61 A. 515, 69 N.J. Eq. 651, 3 Robb. 651, 1905 N.J. Ch. LEXIS 78
CourtNew Jersey Court of Chancery
DecidedJuly 1, 1905
StatusPublished
Cited by3 cases

This text of 61 A. 515 (Barnes Cycle Co. v. Haines) is published on Counsel Stack Legal Research, covering New Jersey Court of Chancery primary law. Counsel Stack provides free access to over 12 million legal documents including statutes, case law, regulations, and constitutions.

Bluebook
Barnes Cycle Co. v. Haines, 61 A. 515, 69 N.J. Eq. 651, 3 Robb. 651, 1905 N.J. Ch. LEXIS 78 (N.J. Ct. App. 1905).

Opinion

Grey, Y. C.

The defendant Joseph E. Haines sets up as his sole defence to the complainant’s claim his discharge in bankruptcy by the [654]*654United States district court on December 31st, 1900, from all his provable debts which existed on October 22d, 1900, save those excepted by the' United States Bankruptcy act from the operation of that discharge. It is not denied that the complainant’s judgment was a provable debt under the Bankruptcy act of 1898, which would be released by a discharge, unless it was within the second class of exceptions from the operation of that act, i. e.,

“judgments in actions for fraud, or obtaining money by false pretences or false representations, or for willful and malicious injuries to the person or property of another.”

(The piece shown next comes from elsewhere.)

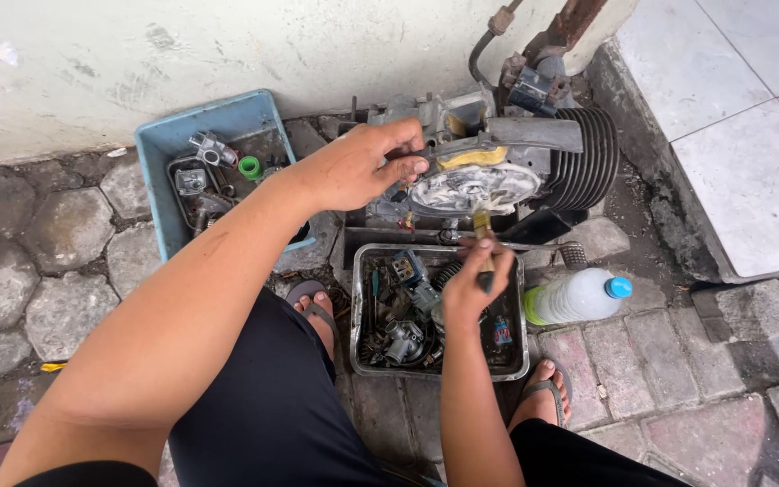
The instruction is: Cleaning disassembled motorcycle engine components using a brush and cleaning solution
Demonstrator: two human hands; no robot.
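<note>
A small engine [498,153] with dark cooling fins stands on the paving against a pale wall. My left hand [362,167] grips its upper left side, fingers curled over the metal casing. My right hand [475,280] holds a small brush [482,230] by its handle, bristles up against the wet, foamy round cover [471,188] on the engine's front. Just below the engine sits a metal tray [520,307] filled with several greasy carburettor parts and springs.
A blue plastic tray [160,158] with metal parts and a green ring lies at the left by the wall. A clear plastic bottle [579,296] with a blue cap lies right of the metal tray. My sandalled feet flank the tray. A raised tiled step is at the right.
</note>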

The complainant admits that its judgment was obtained in an action for the price and value of goods furnished to the defendants Joseph E. and Abel Haines. In order to bring its debt within the above-quoted exception, it has offered proof in this cause to show that these goods were sold to the defendants upon tire faith of a written collateral guarantee, and that the defendant Joseph E. Haines, by a suppressio veri regarding the legal incapacity of his guarantors, induced the complainant to make the sale. The complainant contends that this was an obtaining property by false pretences, and that a debt arising from such a transaction is not released by a discharge in bankruptcy.

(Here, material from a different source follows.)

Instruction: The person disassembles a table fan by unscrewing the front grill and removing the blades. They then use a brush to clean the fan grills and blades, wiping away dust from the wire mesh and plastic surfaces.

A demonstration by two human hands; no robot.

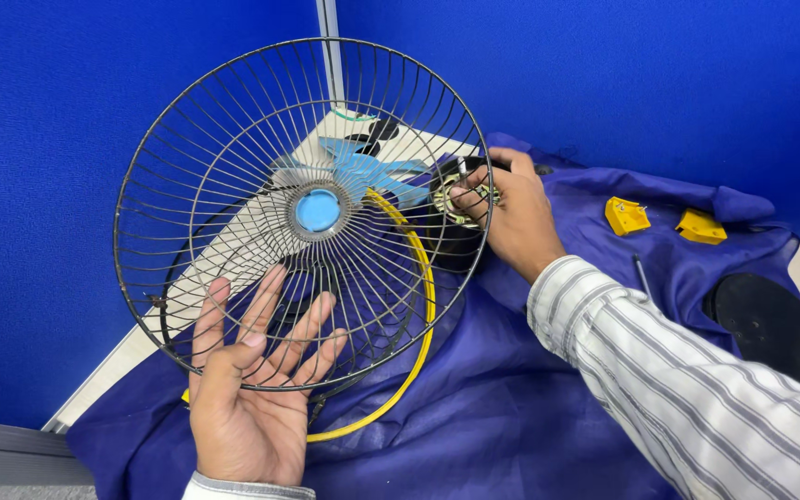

If .the second clause of section Yt of the Bankrupt act is carefully read, it will be observed that the debts saved by it from the operation of the discharge are judgments in actions of a certain character, viz., in actions for fraud, or obtaining property by false pretences or false representations, or for willful and malicious injuries, &c.

To be within the exception, it is not enough that there may have been fraud in the creation of the debt, and certainly not enough that there may have 'been a suppressio veri in the giving of a guaranty securing payment of the debt. The provable debt, to be within this exception, must itself have been a judgment recovered in an action brought for fraud, &c. This quality the complainant admits its judgment does not possess. Its judgment was recovered simply for the price of goods sold and de[655]*655livered, not for any fraud whatever. This construction of this exemption clause is given both by the federal courts, In re Blumberg, 94 Fed. Rep. 476, and by our own courts, Barnes Manufacturing Co. v. Norden, 67 N. J. Law (38 Vr.) 493.

It must be held that the complainant’s debt as against the defendant Joseph E. Haines was released by the subsequent discharge of Joseph in bankruptcy, and as to that defendant the bill of complaint must be dismissed, with costs.

The testator appears to have dealt with the body of his estate in two portions, one consisting of the homestead and its furniture, certain shares of Pennsylvania railroad stock, and a sum of money he secured to the use of his wife during her natural life. The other, consisting of the residue of his estate, he gave directly to his five children by name, “to be equally divided between them, share and share alike, and to the representatives of any deceased child to have the share of his, her or their parent per stirpes.”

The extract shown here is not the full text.